Loving Arms
By Robert D. Kirvel
I am writing my Congressman for the first time because he needs to understand the most important thing in my life. It’s not money or sex. With all due respect, he can keep his kickbacks and Italian cars and fast women. I only need my arms, but first a person needs to define his terms. That’s where history helps.

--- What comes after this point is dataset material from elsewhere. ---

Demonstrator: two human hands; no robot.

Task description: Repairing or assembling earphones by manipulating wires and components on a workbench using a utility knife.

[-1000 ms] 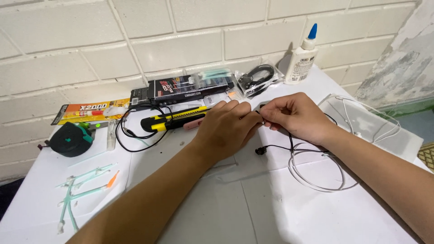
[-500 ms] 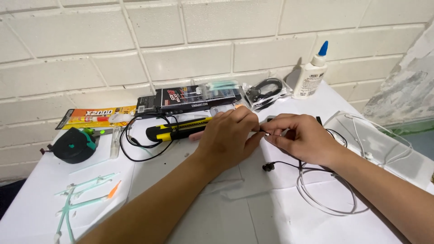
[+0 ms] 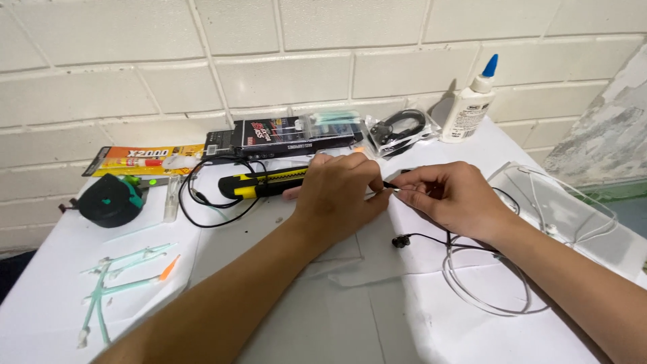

When the Indians told Lewis and Clark to watch out for bears (native people didn’t realize they are called grizzlies like we know today), the explorers snickered and killed their first griz with one shot. Thump on the ground. “What’s all the hoopla?” they winked, seeing no problem with killing a big bear because President Jefferson gave them the right to bear arms, and they took their bear arms wherever they went. Good thing because a worse grizzly came along and kept coming at them despite several shots until somebody had to jump off a cliff to get away. True story. They kept shooting until they got their bear, but without the right to bear arms how could they wipe out the bears, or how could troops kill all the Indians during the uprisings? Every pioneer would be dead. So that’s what arms are, whatever works in a situation to defend yourself and put things right. If a handgun works, that’s a person’s arms. If an Uzi is needed, so be it, or my AK47.

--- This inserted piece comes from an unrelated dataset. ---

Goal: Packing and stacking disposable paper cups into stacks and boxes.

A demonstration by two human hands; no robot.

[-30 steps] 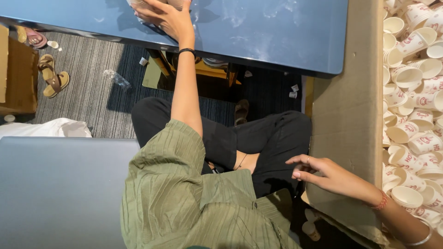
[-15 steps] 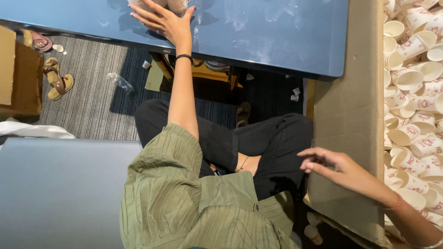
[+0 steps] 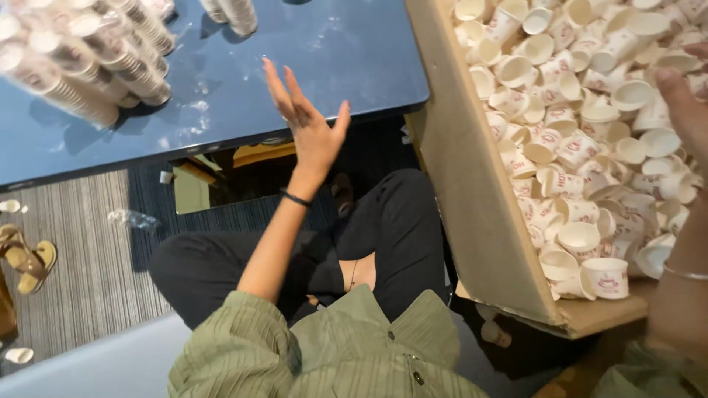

Some people want to draw an artificial line. For arms control I say go ahead and limit those nuclear weapons in the Mideast and Africa because fanatics live there, but I’m a citizen of the United States of America, which God has blessed, and I can have my arms because Amendment 2 says. Now in a crowded movie or building where a maniac starts shooting people, naturally a bomb won’t work, but if everybody has guns then maybe a dozen people shoot back. Goodbye shooter. Same thing for schools or street situations where everybody standing around shoots the shooter. Can’t miss. That’s how it works in the Constitution because our forefathers understood today’s reality.

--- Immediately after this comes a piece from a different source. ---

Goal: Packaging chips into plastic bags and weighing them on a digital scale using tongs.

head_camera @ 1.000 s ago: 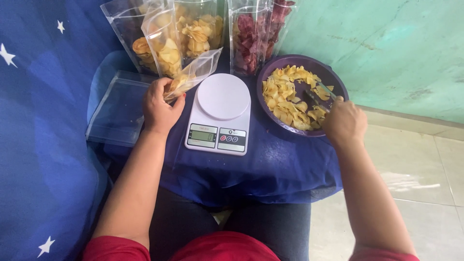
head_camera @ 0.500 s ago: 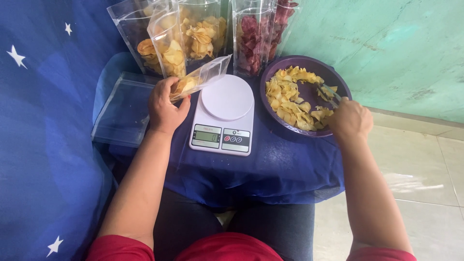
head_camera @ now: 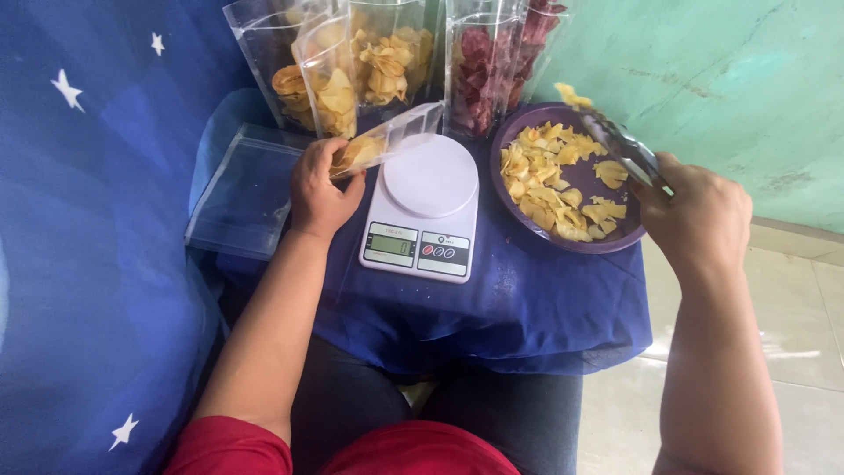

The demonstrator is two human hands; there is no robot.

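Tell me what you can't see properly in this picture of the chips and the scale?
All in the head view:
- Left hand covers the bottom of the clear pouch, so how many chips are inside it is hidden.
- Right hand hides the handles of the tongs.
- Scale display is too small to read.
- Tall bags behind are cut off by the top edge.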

Goons traipsing around today are robbing people blind. Someone sees an illegal criminal with an automatic hiding under a hoodie, and he’s got a situation and maybe he needs to shoot the guy period. How else does a man protect his family? Any analyst will tell you. I’ve talked to them.
Folks gripe how more people are killed in this country than in all the wars. Count the deaths from the Revolution and Civil War, World War I and II, and Vietnam and all, and it’s twice the number killed at home by guns than over there in wars, but here’s the question: Is that a bad thing? Take those punks shooting each other in the big cities. Where would they be if they weren’t dead? In prison mostly, and that’s a fact. How much does it cost to keep them in prison? Twice as much as putting them in college. So bang, they shoot each other on the street and taxpayers don’t shell out for prison and can send their kids to college.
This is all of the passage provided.